Tuesday, August 12, 2008

Georgia turns to Blogger

Here's one for the blogging books. From the onset of fighting between Russia and Georgia, Georgian servers have been under sustained attacks from abroad. Mainy of their website were taken down or defaced. This is a capability the Russians (and the Chinese) are famous for developing - Chinese and Russian government hackers are suspected to routinely probe our own computer networks for weakness to be exploited in time of conflict. Although it certainly could just be hackers acting on their own.
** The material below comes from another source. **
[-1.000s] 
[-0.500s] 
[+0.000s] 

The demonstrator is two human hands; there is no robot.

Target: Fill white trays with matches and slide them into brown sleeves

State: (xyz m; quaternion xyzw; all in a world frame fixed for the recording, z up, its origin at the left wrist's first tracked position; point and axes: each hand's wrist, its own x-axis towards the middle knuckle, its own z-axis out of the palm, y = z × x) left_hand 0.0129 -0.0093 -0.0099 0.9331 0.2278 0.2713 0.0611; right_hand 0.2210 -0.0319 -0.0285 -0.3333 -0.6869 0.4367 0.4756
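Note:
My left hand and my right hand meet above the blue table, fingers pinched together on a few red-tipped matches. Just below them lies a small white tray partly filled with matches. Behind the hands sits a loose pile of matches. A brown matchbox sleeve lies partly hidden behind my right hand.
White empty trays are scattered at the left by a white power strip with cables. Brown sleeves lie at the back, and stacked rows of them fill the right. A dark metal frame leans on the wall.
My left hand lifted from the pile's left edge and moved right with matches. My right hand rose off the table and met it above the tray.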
But here's where it get's interesting, unable to fight off the attacks, the Georgian Ministry of Foreign Affairs has started a blog right here on Blogger. This effectively outsource's their computer defence to Google. Blogger has hosted many blogs hostile to the US, but we aren't about to do anything about it. Russia, China or some of our other adversaries might not be willing to look the other way. Or, what if in a future extremist government under seige uses Blogger to maintain a web presence to futher genocidal goals. Or incite violence. Something for Google to ponder, like all technologies, Blogger may be used in ways unforeseen by its makers.

UPDATE: The NYT has a fascinating piece on the cyberattack - Before the Gunfire, Cyberattacks. Apparently, the cyberattacks began well before the shooting, raising the possibility that the fighting was either foreseen, or perhaps provoked by Russia itself.

According to Internet technical experts, it was the first time a known cyberattack had coincided with a shooting war.

But it will likely not be the last, said Bill Woodcock, the research director of the Packet Clearing House, a nonprofit organization that tracks Internet traffic. He said cyberattacks are so inexpensive and easy to mount, with few fingerprints, they will almost certainly remain a feature of modern warfare.

“It costs about 4 cents per machine,” Mr. Woodcock said. “You could fund an entire cyberwarfare campaign for the cost of replacing a tank tread, so you would be foolish not to.”

2 comments:

KA said...

Thanks. Linked you on my most recent post.

Anonymous said...

Those damn cyber-scrubbers are everywhere aren't they!